Tech Blog

Can AI Understand Croatian Parliament? A Closer Look at wav2vec2 ASR Model

Dario Radečić, Domagoj Begušić



The latest ASR model for NLP was trained on 300 hours of Croatian Parliament data – But how good it is for audio extraction and automated transcription? We have the answers.




Automatic Speech Recognition (ASR) represents the process of transcribing speech into text. It is a popular computational linguistic use case that combines machine learning, audio signal processing, and natural language processing.

The history of ASR started in 1952 with a program called Audrey by Bell Labs. For reference’s sake, this was 7 years before Arthur Samuel coined the term Machine Learning. Audrey could only transcribe simple numbers, but it was a promising start, nevertheless.

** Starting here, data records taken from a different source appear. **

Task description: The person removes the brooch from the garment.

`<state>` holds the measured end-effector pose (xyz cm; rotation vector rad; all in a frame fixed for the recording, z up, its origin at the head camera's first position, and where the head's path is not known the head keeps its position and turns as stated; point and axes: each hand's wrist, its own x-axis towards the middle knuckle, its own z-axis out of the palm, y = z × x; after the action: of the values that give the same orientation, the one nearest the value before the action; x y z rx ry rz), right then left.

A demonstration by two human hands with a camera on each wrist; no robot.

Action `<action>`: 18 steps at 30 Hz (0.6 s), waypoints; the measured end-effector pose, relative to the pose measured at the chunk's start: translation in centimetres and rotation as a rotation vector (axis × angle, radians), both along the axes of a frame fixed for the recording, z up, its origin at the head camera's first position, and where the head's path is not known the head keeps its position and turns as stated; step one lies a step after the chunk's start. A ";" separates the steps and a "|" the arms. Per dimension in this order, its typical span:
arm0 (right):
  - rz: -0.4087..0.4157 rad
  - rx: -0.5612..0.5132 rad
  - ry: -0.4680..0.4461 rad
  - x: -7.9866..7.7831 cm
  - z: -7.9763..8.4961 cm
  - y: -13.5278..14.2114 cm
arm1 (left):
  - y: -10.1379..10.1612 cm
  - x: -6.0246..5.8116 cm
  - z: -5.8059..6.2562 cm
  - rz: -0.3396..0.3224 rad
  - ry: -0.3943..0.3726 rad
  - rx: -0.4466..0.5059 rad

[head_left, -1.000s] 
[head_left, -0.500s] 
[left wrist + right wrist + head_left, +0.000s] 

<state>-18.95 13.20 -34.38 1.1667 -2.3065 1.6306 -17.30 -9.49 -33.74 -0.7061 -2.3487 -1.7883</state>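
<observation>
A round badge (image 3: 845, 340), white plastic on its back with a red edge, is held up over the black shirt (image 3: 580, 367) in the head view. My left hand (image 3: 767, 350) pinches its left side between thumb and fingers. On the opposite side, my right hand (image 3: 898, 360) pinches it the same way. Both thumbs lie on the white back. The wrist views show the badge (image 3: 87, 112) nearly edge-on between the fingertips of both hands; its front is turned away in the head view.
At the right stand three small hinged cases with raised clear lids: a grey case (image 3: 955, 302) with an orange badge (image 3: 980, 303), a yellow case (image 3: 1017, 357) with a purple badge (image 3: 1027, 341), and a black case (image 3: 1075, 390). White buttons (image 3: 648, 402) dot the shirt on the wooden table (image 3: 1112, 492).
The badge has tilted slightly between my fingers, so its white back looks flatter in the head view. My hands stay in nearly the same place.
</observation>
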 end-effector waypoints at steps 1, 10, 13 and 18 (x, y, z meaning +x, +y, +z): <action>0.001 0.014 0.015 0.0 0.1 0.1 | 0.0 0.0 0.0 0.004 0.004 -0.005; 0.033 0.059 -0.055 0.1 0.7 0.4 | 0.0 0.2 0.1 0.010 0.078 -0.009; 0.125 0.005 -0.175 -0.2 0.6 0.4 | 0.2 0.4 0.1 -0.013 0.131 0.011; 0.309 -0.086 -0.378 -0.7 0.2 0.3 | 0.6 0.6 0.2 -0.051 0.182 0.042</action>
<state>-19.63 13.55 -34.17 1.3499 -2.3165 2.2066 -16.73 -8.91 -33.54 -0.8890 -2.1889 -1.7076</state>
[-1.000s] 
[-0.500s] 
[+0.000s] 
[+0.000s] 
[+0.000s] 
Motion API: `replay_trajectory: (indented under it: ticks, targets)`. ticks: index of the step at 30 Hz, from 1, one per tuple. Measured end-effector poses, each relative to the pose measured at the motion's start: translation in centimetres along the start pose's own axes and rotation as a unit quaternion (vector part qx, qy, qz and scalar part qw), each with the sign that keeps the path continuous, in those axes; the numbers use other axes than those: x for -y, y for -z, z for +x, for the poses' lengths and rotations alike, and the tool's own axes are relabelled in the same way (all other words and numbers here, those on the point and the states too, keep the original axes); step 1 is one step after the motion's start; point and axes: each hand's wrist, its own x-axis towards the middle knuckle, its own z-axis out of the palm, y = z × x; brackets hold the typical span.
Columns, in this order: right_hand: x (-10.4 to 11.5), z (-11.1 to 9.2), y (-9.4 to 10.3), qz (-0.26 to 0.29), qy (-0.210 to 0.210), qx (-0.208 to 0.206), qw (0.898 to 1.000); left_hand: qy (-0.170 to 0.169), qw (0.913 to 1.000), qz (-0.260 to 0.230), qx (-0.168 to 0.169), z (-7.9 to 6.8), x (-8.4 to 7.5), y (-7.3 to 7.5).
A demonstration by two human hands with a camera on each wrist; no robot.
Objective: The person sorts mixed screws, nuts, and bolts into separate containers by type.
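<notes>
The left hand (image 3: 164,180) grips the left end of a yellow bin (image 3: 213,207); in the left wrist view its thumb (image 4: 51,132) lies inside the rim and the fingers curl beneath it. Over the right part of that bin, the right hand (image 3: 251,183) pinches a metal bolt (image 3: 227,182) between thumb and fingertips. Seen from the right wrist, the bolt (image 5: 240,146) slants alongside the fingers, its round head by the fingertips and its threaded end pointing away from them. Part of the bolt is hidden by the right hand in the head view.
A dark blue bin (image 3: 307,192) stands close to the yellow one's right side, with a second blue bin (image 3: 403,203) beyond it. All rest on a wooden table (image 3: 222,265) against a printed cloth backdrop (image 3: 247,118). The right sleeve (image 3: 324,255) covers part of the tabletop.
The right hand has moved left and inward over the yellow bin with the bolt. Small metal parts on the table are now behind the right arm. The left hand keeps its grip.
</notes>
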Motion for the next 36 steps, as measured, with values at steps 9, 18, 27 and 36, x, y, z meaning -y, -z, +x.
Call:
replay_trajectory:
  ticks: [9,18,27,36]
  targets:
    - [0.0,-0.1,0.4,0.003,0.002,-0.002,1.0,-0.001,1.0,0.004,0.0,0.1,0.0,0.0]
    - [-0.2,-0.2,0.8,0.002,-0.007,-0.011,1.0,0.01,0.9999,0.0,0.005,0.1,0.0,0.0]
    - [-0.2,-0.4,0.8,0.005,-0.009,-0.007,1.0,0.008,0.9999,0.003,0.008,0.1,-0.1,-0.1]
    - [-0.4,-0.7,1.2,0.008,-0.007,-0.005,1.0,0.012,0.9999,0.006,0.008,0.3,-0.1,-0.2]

Machine learning took over in the late 1970s with the usage of Hidden Markov Models and Trigram Models and in the late 1980s with the breakthrough of Neural Networks. The application of machine learning in speech recognition is still booming with the advent of big data, cloud computing, and the ability to utilize GPU power. All of this contributed to the development of end-to-end deep learning ASR models such as the one that we used.

In this article, we demonstrate the use of the Croatian language ASR model in transcribing Croatia’s Gov’t session. Why? We wanted to create a word cloud that consists of the most meaningful bigrams or single words from that transcription with help of NLP methods. The article will also demonstrate the creation and usage of closed captions from audio files.

The used model was downloaded from Huggingface and was fine-tuned with 300 hours of recordings and transcripts from the ASR Croatian parliament dataset ParlaSpeech-HR v1.0. Also, all audio recordings of Gov’t sessions are publicly available.

We used Python programming language and its modules to develop this solution. We’ll put the code, links to the used model, and audio on GitHub for ease of sharing. But, before jumping to the results, it’s a good idea to get a better grasp of the code itself.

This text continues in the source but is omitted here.